Exercise description — Transcribe the data exactly, pictures excluded.

Exercise data —

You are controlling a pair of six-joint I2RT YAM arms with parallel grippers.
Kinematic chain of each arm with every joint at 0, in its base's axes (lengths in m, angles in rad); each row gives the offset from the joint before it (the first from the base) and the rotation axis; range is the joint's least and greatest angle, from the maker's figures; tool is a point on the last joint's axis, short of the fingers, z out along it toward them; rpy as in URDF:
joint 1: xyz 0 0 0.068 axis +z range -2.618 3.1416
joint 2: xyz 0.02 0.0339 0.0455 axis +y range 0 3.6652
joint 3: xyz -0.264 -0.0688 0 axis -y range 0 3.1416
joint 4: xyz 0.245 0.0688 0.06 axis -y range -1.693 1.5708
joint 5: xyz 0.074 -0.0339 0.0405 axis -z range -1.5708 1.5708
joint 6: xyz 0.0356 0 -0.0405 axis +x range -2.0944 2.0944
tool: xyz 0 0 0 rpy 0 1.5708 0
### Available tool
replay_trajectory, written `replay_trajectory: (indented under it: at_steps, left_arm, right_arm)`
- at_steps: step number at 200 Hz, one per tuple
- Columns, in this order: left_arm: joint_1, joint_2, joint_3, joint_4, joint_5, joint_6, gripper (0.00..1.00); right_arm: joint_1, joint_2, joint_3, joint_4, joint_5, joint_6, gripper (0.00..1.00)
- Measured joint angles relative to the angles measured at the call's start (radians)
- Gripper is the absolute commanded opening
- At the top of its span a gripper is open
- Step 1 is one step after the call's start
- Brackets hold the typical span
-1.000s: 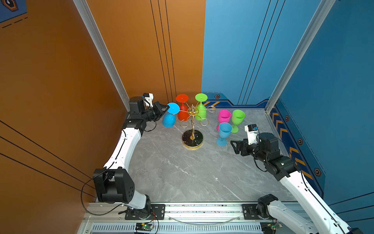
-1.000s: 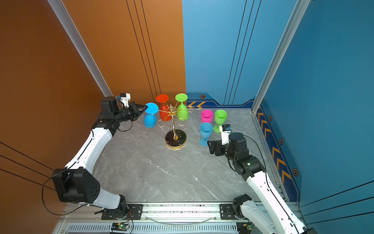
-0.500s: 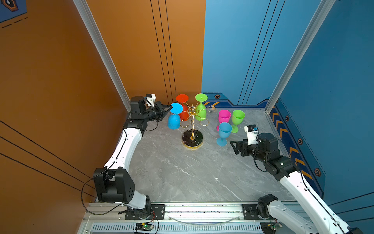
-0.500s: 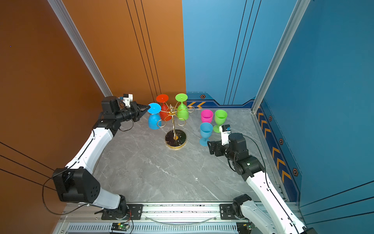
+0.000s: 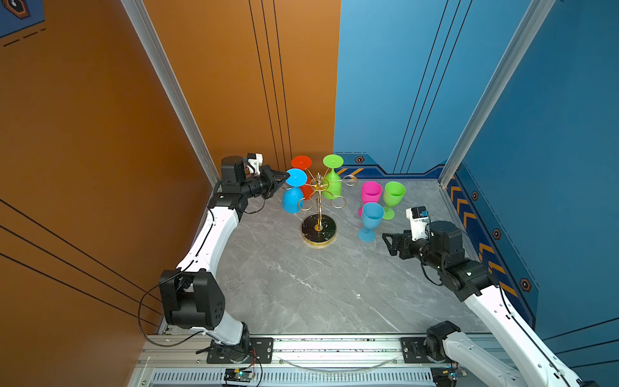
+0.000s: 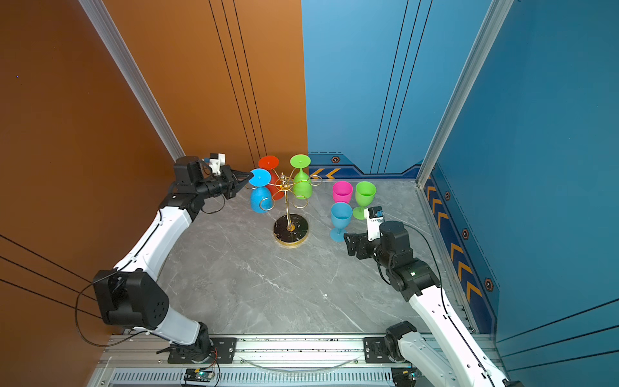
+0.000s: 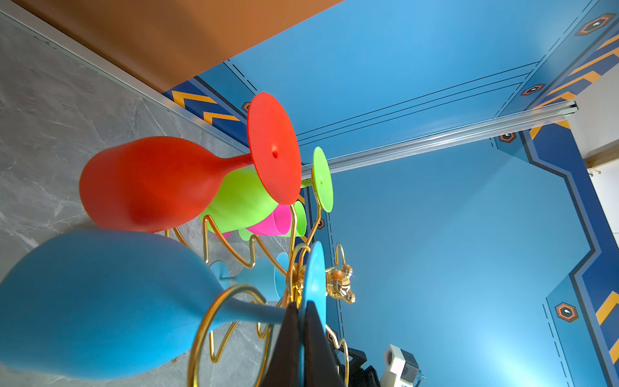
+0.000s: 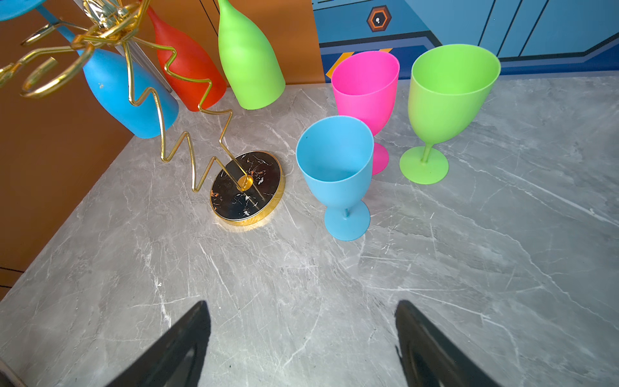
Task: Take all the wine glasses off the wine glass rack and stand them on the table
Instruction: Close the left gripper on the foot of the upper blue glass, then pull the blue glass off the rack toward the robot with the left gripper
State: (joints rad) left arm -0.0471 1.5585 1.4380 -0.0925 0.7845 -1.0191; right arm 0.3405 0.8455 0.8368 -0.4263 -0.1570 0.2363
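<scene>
Blue, matte wine glass (image 5: pixel 290 201) hangs upside down (stem through a gold loop) on the wine glass rack (image 5: pixel 318 229); left gripper (image 5: pixel 285 175) pinches its round foot, right gripper (image 8: pixel 301 306) is open.

Right gripper (image 8: pixel 301 306), spread wide, faces an upright blue glass (image 8: pixel 335 160) beside the wine glass rack (image 8: pixel 248 187).
</scene>
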Motion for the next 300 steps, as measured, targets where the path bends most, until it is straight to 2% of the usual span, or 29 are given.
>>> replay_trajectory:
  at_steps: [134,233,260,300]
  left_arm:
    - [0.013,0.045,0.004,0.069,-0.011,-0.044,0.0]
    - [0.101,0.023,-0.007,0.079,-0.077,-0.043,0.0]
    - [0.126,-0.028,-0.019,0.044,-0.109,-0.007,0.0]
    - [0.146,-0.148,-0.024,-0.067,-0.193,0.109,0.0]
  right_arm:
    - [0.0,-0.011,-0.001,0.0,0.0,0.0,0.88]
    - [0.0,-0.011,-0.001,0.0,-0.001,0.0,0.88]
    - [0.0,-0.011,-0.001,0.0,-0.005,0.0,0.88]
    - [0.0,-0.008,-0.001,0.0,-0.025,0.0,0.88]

Your solution —
You are controlling a pair of six-joint I2RT YAM arms with parallel grippers.
Kinematic chain of each arm with every joint at 0, in its base's axes (lengths in m, angles in rad); each row gives the offset from the joint before it (the first from the base) and the rotation axis; range is the joint's least and greatest angle, from the maker's figures; tool is a point on the last joint's axis, short of the fingers, z out along it toward them; rpy as in URDF:
joint 1: xyz 0 0 0.068 axis +z range -2.618 3.1416
joint 2: xyz 0.02 0.0339 0.0455 axis +y range 0 3.6652
joint 3: xyz -0.264 -0.0688 0 axis -y range 0 3.1416
joint 4: xyz 0.245 0.0688 0.06 axis -y range -1.693 1.5708
joint 5: xyz 0.074 -0.0339 0.0405 axis -z range -1.5708 1.5708
joint 6: xyz 0.0356 0 -0.0405 axis +x range -2.0944 2.0944
tool: xyz 0 0 0 rpy 0 1.5708 0
### Available tool
replay_trajectory, written `replay_trajectory: (indented under it: at_steps, left_arm, right_arm)`
- at_steps: step number at 200 Hz, one per tuple
- Columns, in this order: left_arm: joint_1, joint_2, joint_3, joint_4, joint_5, joint_6, gripper (0.00..1.00); right_arm: joint_1, joint_2, joint_3, joint_4, joint_5, joint_6, gripper (0.00..1.00)
- Measured joint angles relative to the angles measured at the call's start (radians)
- Gripper is the absolute commanded opening
- At the top of its span a gripper is open
- Step 1 is one step after the call's start
- Brackets hold the typical span
-1.000s: 
-1.000s: 
-0.500s: 
-0.500s: 
+0.000s: 
+0.000s: 
+0.000s: 
+0.000s: 
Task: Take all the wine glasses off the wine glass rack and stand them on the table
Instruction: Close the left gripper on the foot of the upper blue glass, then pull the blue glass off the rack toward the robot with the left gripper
State: (joints rad) left arm -0.0471 1.5585 1.4380 -0.0925 0.7845 -1.0191; right arm 0.3405 0.8455 0.8368 -0.4263 -0.1570 0.2363
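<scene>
Blue, matte wine glass (image 5: pixel 290 201) hangs upside down (stem through a gold loop) on the wine glass rack (image 5: pixel 318 229); left gripper (image 5: pixel 285 175) pinches its round foot, right gripper (image 8: pixel 301 306) is open.

Right gripper (image 8: pixel 301 306), spread wide, faces an upright blue glass (image 8: pixel 335 160) beside the wine glass rack (image 8: pixel 248 187).
</scene>
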Motion for the next 300 steps, as measured, targets where the path bends most, until it is straight to 2% of the usual span, or 29 are given.
>>> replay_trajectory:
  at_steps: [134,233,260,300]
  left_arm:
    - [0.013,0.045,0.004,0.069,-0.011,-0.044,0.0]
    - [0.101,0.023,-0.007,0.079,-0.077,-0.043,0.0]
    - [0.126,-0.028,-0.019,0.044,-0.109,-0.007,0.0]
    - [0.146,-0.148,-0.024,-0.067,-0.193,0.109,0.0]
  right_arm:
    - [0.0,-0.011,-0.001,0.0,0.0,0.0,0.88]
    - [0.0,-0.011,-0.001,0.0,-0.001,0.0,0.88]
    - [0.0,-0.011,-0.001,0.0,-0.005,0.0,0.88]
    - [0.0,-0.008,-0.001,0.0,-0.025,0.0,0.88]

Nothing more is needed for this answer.